> [Exercise prompt]:
Find every line in the records below that holds the word "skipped", and copy it out.
────────────────────────────────────────
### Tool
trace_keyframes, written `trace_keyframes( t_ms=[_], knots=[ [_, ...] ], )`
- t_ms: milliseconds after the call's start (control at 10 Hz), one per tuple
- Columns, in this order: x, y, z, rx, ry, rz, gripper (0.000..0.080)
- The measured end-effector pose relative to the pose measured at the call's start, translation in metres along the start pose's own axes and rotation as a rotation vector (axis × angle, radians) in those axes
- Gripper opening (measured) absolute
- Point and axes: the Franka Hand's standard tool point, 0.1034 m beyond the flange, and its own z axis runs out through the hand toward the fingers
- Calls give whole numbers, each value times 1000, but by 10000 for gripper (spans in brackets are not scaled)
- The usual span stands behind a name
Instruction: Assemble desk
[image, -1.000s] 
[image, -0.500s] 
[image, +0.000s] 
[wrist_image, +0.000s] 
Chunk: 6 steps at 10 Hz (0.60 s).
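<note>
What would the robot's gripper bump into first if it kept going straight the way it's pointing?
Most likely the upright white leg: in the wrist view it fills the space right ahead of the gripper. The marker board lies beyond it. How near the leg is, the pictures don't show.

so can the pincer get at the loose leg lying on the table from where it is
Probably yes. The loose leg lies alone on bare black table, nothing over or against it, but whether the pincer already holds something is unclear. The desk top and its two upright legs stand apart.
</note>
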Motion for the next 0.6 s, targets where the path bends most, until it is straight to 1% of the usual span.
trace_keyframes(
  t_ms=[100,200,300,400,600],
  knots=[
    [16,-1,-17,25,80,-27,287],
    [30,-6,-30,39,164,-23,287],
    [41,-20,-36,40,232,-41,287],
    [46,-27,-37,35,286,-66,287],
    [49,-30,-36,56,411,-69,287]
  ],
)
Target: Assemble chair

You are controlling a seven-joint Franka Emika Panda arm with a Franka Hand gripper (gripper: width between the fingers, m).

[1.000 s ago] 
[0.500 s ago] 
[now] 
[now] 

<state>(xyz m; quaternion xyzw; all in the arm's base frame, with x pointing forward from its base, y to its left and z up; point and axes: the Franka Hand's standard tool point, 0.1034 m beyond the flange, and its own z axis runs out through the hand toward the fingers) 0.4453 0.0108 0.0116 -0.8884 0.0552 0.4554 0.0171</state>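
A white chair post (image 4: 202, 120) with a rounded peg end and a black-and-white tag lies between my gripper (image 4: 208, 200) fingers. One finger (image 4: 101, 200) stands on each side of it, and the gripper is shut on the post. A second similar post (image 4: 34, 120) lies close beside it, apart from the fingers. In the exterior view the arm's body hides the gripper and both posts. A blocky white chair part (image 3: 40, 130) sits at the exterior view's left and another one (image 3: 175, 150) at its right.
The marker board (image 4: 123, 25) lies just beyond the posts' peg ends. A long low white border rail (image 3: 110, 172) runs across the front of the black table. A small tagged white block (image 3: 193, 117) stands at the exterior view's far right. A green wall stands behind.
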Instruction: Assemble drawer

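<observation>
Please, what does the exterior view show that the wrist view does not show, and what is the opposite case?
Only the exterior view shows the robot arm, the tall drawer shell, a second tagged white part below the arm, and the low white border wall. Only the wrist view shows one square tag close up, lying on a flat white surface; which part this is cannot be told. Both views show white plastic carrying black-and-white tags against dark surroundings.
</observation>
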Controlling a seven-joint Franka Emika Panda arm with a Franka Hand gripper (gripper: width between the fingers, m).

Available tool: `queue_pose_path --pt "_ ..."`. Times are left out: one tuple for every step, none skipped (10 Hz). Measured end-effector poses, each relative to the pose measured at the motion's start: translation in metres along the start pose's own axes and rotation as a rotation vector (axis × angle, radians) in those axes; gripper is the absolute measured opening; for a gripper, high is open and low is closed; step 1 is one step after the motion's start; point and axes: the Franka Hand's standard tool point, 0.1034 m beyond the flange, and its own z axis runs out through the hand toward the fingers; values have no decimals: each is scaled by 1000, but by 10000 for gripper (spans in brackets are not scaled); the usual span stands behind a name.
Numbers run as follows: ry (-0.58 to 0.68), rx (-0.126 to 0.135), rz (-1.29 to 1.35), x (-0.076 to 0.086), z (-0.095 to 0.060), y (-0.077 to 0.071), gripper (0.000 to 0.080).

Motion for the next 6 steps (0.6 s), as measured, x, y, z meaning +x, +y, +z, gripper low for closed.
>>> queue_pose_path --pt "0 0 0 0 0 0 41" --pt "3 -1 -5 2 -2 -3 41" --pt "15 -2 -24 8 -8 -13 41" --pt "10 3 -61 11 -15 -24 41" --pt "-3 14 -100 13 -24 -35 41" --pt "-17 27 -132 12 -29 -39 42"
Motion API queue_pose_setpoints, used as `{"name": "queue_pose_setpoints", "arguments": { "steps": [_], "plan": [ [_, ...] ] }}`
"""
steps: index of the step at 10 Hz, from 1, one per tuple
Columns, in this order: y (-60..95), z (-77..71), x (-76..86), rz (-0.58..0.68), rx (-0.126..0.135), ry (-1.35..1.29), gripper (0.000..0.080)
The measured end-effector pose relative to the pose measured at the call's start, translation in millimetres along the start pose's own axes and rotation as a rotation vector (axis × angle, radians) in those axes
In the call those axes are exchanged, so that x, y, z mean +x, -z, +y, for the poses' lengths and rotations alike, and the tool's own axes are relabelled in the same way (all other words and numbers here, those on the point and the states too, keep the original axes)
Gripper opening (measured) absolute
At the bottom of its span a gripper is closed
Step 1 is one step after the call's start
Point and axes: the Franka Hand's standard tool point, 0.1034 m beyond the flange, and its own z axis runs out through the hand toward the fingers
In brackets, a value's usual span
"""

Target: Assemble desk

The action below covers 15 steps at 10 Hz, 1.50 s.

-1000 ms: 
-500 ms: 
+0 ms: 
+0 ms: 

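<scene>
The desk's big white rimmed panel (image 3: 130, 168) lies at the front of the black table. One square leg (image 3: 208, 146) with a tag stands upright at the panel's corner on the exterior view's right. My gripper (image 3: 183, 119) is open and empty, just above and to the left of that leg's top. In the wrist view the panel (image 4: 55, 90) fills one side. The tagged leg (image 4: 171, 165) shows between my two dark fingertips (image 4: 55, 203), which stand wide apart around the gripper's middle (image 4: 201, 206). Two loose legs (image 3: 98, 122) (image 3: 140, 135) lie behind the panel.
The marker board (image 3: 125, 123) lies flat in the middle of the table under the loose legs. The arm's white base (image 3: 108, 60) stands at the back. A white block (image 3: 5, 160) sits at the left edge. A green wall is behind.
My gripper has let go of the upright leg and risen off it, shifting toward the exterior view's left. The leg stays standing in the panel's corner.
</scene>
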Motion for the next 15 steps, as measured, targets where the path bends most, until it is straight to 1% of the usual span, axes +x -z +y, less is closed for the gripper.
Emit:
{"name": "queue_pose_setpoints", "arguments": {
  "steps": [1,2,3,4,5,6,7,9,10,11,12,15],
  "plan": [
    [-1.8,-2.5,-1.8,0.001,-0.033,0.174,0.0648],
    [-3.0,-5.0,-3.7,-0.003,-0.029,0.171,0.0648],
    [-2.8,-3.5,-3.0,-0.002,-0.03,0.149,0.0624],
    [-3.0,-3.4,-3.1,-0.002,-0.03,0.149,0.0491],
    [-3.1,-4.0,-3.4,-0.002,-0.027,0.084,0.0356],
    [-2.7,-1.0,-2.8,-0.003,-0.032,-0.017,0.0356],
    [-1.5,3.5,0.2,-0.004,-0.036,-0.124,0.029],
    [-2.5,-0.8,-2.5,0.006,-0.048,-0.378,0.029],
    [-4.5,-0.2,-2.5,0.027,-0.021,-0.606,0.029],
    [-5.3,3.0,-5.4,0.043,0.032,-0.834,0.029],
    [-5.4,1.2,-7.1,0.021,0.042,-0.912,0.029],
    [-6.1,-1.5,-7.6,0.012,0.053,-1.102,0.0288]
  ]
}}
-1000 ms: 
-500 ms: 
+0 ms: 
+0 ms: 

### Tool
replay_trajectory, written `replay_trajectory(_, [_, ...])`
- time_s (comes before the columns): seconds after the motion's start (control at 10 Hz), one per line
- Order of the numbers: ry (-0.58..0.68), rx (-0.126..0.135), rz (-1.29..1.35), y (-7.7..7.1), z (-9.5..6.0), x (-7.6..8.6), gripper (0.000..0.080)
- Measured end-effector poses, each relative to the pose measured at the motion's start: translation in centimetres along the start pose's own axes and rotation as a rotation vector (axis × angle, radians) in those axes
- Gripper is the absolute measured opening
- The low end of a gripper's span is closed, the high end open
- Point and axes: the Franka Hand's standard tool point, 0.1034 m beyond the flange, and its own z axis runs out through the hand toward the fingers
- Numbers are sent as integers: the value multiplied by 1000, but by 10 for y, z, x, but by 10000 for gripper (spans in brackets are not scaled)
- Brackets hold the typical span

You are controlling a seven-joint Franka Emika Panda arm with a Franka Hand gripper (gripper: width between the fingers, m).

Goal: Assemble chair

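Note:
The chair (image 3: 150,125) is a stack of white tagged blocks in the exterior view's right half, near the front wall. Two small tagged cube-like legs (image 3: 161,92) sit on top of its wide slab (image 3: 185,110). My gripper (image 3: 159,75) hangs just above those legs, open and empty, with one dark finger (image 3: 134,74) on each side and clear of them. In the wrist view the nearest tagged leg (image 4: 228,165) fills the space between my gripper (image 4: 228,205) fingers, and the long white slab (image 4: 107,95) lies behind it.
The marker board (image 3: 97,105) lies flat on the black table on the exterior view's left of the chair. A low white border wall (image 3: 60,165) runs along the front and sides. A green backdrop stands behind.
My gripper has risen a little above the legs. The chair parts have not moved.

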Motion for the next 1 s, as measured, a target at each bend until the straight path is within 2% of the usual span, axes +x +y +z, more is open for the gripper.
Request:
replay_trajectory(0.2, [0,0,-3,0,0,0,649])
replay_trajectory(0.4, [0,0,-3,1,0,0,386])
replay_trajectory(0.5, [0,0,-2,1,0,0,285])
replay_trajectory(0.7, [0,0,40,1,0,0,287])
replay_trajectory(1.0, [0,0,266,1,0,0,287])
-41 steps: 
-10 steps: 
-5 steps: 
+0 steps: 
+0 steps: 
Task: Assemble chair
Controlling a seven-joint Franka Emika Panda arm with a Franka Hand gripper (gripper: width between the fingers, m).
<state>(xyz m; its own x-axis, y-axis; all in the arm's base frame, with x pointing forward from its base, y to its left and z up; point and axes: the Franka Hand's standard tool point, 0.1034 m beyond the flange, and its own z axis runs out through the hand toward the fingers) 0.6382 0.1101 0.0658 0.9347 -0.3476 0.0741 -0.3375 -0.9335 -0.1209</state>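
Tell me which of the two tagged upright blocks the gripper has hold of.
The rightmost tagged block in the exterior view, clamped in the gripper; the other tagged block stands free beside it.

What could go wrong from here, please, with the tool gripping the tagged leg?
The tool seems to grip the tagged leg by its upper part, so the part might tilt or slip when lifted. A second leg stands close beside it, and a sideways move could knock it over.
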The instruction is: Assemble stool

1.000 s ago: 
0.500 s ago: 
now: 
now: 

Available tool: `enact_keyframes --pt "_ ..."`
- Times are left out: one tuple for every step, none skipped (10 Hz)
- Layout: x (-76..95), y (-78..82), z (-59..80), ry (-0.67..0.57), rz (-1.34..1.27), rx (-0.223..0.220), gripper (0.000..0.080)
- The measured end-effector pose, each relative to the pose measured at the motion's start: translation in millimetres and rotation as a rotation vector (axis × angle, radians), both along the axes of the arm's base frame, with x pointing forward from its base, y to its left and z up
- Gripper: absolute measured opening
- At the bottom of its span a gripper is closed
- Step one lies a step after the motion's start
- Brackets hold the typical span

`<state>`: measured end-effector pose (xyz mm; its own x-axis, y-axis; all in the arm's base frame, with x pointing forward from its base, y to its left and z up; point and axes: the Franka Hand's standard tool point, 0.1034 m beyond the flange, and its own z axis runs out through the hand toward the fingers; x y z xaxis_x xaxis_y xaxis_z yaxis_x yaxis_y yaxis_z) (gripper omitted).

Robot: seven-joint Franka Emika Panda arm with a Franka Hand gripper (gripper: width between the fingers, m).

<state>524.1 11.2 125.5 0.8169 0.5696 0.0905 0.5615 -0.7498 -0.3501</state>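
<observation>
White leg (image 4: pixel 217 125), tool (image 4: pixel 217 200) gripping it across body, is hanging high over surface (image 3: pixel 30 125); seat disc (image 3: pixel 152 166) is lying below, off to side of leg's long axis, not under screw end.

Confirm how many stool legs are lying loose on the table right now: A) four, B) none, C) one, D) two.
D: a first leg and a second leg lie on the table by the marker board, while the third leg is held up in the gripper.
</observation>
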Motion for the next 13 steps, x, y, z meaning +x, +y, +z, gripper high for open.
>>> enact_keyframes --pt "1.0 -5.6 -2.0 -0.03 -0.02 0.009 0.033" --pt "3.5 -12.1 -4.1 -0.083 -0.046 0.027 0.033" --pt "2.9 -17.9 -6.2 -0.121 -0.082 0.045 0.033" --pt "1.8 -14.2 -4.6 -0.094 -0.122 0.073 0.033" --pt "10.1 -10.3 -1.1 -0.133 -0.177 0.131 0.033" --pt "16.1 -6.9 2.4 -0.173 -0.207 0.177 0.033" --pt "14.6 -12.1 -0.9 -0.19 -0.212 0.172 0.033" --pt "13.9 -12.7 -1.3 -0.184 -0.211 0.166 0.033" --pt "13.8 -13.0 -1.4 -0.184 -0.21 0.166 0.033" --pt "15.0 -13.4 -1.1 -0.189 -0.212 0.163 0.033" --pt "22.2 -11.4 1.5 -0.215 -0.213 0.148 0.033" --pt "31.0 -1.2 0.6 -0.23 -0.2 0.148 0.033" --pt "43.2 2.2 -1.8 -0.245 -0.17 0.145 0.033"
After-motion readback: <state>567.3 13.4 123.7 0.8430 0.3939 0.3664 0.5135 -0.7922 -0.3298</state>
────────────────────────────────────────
> [Solution to this exercise]:
Available tool: `queue_pose_path --pt "_ ..."`. Times are left out: one tuple for every step, none skipped (10 Hz). Measured end-effector poses, each relative to the pose measured at the motion's start: translation in metres along the start pose's own axes and rotation as a rotation vector (axis × angle, radians) in those axes; gripper is the absolute measured opening; for a gripper, high is open and low is closed; step 1 is one step after the motion's start; point and axes: the Franka Hand's standard tool point, 0.1034 m beyond the flange, and its own z axis runs out through the hand toward the fingers; values have no decimals: each is scaled by 1000, but by 10000 for gripper (spans in brackets are not scaled); the usual span stands behind a name.
- Times are left out: one tuple for every step, none skipped (10 Hz)

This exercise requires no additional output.